- _INFORMATION PROVIDED_

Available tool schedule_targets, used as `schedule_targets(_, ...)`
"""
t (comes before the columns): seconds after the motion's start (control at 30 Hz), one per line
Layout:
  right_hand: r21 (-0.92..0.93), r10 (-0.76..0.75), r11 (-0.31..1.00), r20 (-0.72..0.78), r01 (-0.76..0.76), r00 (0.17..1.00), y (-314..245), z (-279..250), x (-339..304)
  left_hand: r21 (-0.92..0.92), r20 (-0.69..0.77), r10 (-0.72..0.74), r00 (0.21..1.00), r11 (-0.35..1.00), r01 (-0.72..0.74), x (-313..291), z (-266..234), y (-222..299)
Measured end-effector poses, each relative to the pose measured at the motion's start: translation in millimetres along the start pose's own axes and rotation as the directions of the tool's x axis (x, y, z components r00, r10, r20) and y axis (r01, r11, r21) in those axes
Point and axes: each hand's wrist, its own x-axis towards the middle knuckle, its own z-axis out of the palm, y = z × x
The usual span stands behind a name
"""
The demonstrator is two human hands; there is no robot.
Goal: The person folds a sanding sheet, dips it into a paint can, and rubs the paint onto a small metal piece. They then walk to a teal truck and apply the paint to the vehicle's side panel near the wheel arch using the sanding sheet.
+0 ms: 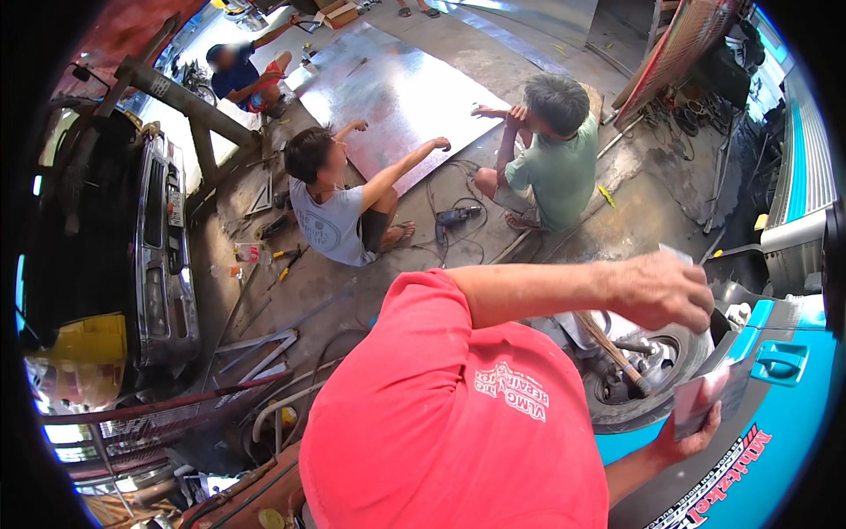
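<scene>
My left arm reaches across to the right, past the red shirt point(414, 414) I wear. The fingers of my left hand point(661, 291) curl around a thin pale flat piece point(677, 253), most of which the hand hides. Below it, my right hand point(692, 438) grips a flat pale plate point(701, 401) with a pinkish smear. Both hands are beside the turquoise and grey vehicle panel point(758, 414), which has a recessed turquoise handle point(781, 362). Behind my hands is a wheel point(667, 383), and a straw brush point(612, 351) lies across it.
Three people point(330, 212) crouch around a shiny metal sheet point(414, 88) on the floor. Nearer are a power drill point(458, 214) with its cable and yellow-handled pliers point(289, 263). A dark vehicle point(97, 238) stands at left; metal bars point(256, 357) lie at lower left.
</scene>
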Motion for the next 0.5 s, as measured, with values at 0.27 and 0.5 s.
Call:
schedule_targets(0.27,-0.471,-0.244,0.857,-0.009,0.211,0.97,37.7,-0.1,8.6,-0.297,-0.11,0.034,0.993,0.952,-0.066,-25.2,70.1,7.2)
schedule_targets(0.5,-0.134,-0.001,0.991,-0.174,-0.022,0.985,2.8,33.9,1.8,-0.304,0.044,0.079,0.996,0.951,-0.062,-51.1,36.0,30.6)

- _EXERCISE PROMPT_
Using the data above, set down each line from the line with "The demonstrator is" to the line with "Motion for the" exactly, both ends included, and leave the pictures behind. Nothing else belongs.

- _SOLUTION TO THIS TASK_
The demonstrator is two human hands; there is no robot.
Goal: The person folds a sanding sheet, dips it into a paint can, and rubs the paint onto a small metal piece. They then walk to a teal truck and apply the paint to the vehicle's side panel near the wheel arch using the sanding sheet.
+0 ms: 
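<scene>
My left arm reaches across to the right, past the red shirt point(414, 414) I wear. The fingers of my left hand point(661, 291) curl around a thin pale flat piece point(677, 253), most of which the hand hides. Below it, my right hand point(692, 438) grips a flat pale plate point(701, 401) with a pinkish smear. Both hands are beside the turquoise and grey vehicle panel point(758, 414), which has a recessed turquoise handle point(781, 362). Behind my hands is a wheel point(667, 383), and a straw brush point(612, 351) lies across it.
Three people point(330, 212) crouch around a shiny metal sheet point(414, 88) on the floor. Nearer are a power drill point(458, 214) with its cable and yellow-handled pliers point(289, 263). A dark vehicle point(97, 238) stands at left; metal bars point(256, 357) lie at lower left.
</scene>
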Motion for the next 0.5 s, as measured, with values at 0.27 and 0.5 s.

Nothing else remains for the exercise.